▸ **INSTRUCTIONS FOR THE TASK**
Wherever a picture appears, leave it out, and transcribe the rest of the records exactly.

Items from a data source

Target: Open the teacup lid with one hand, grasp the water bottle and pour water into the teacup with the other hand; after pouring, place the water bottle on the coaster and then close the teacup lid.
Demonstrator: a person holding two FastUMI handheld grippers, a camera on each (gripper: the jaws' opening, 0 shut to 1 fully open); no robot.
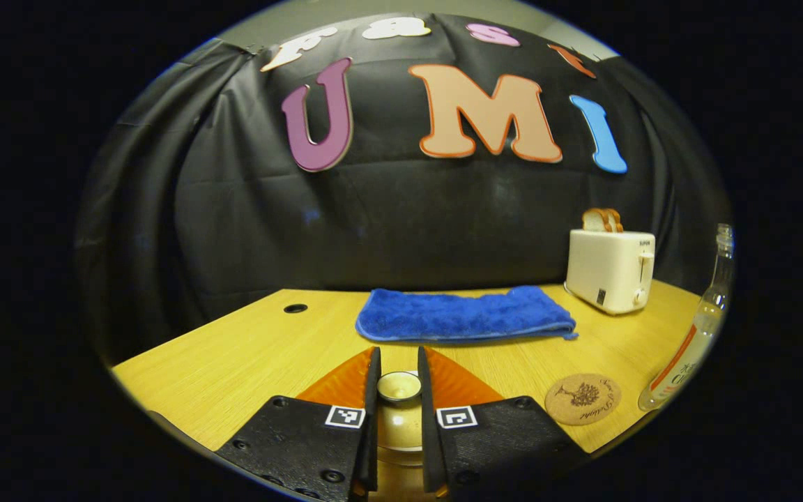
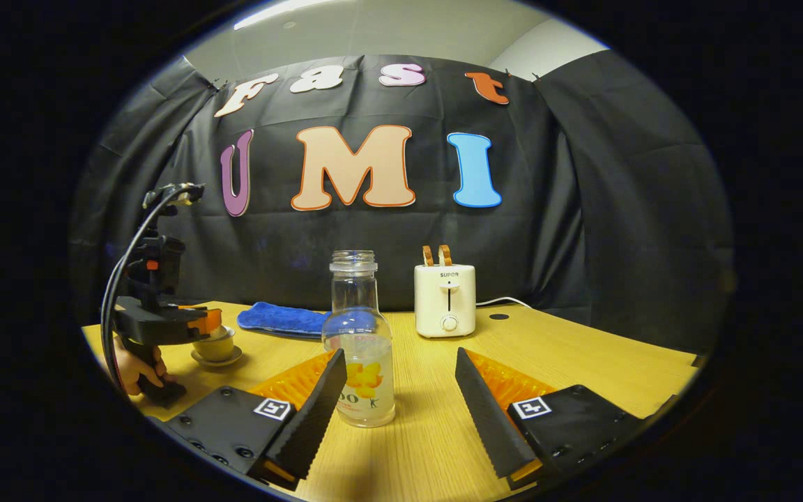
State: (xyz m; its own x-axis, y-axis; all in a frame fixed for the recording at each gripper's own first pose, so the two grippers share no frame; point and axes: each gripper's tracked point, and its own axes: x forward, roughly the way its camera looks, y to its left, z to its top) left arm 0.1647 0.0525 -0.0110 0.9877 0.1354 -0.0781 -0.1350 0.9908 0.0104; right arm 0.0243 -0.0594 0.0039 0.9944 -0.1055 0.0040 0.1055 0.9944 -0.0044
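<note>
Gripping: left gripper (image 1: 399, 390) has its jaws nearly closed around the teacup lid's knob (image 1: 399, 385); whether both fingers actually press on it I cannot tell.
Teacup (image 2: 215, 345): directly under and between the left fingers, on a saucer (image 2: 217, 360).
Right gripper (image 2: 401, 397): jaws spread wide, holding nothing.
Water bottle (image 2: 361, 348): upright, uncapped, long axis vertical, just ahead of the right gripper and close to its left finger (image 2: 318, 404), off centre of the gap.
Nearer hand: the right one, by judgement; a shift leftward would centre the bottle.
Coaster (image 1: 583, 399): on the table (image 1: 234, 348), right of the left gripper, beside the bottle.
Beyond: blue towel (image 1: 464, 315), toaster (image 1: 610, 268).
</note>
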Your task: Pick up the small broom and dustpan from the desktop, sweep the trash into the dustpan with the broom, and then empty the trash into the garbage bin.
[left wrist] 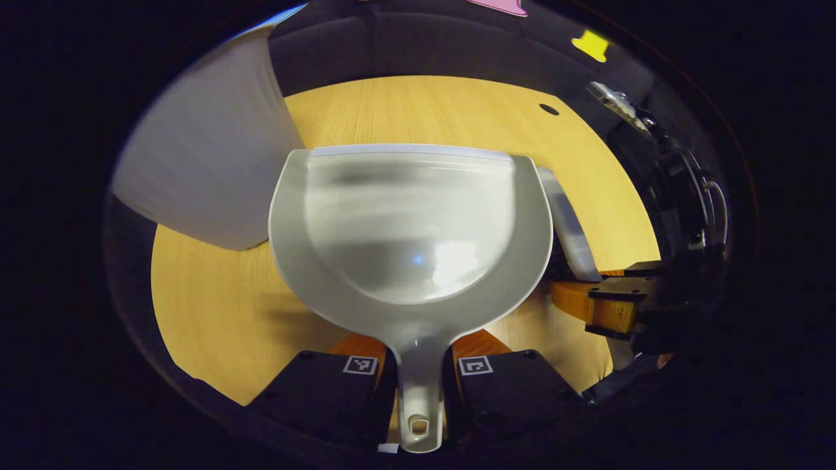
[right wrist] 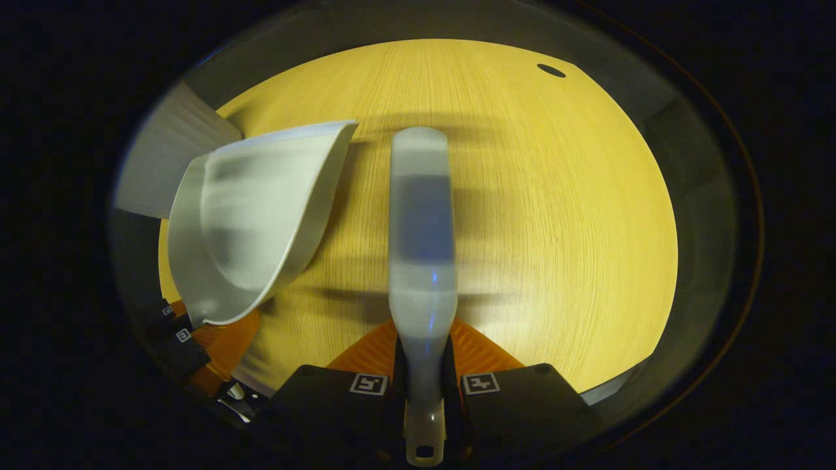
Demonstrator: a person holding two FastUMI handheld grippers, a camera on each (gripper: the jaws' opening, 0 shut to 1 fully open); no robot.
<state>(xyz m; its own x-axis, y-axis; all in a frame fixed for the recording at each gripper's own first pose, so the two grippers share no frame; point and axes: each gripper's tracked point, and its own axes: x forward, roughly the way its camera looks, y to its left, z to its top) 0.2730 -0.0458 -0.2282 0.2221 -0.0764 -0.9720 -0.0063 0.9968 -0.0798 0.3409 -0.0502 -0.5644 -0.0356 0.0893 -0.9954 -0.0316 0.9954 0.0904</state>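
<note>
A glossy grey plastic dustpan (left wrist: 411,228), its slim handle clamped between the left gripper (left wrist: 418,385) jaws, hangs scoop-forward above the wood-grain bench (left wrist: 418,111) beside a pale ribbed garbage bin (left wrist: 209,150). The right gripper (right wrist: 423,391) jaws pinch the small broom (right wrist: 423,241) by its handle, apparently ready to sweep; no trash is discernible.

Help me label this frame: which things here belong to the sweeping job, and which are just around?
Job: dustpan in the left claw; broom in the right claw; grey bin.
Around: wooden desktop; dark hole in it.
</note>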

▸ **ANSWER BOX**
Target: Open the teacup lid with one hand, grasp the water bottle and pour water into the teacup with the other hand; after pouring, place the water bottle on the coaster and then close the teacup lid.
Demonstrator: a person holding two FastUMI handheld grippers, a camera on each (gripper: the jaws' opening, 0 shut to 1 fully open); no robot.
State: (xyz m; its own x-axis, y-axis; all in a frame fixed for the recording at each gripper's own first pose, so the two grippers share no frame; point and axes: each gripper's tracked point, and its own axes: x forward, roughly the way its camera looks, y to its left, z to its top) left arm 0.1647 0.0525 -0.0110 0.9877 0.1354 -0.0781 -0.1350 0.9908 0.0104; right arm 0.0243 -0.0594 0.0039 0.9944 -0.1055 0.0040 0.1055 0.9944 -0.0044
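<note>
Gripping: left gripper (image 1: 399, 390) has its jaws nearly closed around the teacup lid's knob (image 1: 399, 385); whether both fingers actually press on it I cannot tell.
Teacup (image 2: 215, 345): directly under and between the left fingers, on a saucer (image 2: 217, 360).
Right gripper (image 2: 401, 397): jaws spread wide, holding nothing.
Water bottle (image 2: 361, 348): upright, uncapped, long axis vertical, just ahead of the right gripper and close to its left finger (image 2: 318, 404), off centre of the gap.
Nearer hand: the right one, by judgement; a shift leftward would centre the bottle.
Coaster (image 1: 583, 399): on the table (image 1: 234, 348), right of the left gripper, beside the bottle.
Beyond: blue towel (image 1: 464, 315), toaster (image 1: 610, 268).
</note>
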Your task: Pick up the small broom and dustpan from the desktop, sweep the trash into the dustpan with the broom, and then empty the trash into the garbage bin.
[left wrist] 
[right wrist] 
Demonstrator: a person holding two FastUMI handheld grippers, a camera on each (gripper: the jaws' opening, 0 shut to 1 fully open); no robot.
<state>(xyz m; its own x-axis, y-axis; all in a frame fixed for the recording at each gripper's own first pose, so the two grippers share no frame; point and axes: each gripper's tracked point, and its own axes: x forward, roughly the way its camera looks, y to its left, z to its top) 0.2730 -0.0458 -0.2282 0.2221 -0.0764 -0.9720 -0.0063 0.9968 -0.0798 0.3409 -0.0502 -0.5644 -0.0356 0.0893 -0.9954 -0.0316 0.9954 0.0904</state>
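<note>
A glossy grey plastic dustpan (left wrist: 411,228), its slim handle clamped between the left gripper (left wrist: 418,385) jaws, hangs scoop-forward above the wood-grain bench (left wrist: 418,111) beside a pale ribbed garbage bin (left wrist: 209,150). The right gripper (right wrist: 423,391) jaws pinch the small broom (right wrist: 423,241) by its handle, apparently ready to sweep; no trash is discernible.

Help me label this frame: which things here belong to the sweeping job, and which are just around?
Job: dustpan in the left claw; broom in the right claw; grey bin.
Around: wooden desktop; dark hole in it.
</note>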

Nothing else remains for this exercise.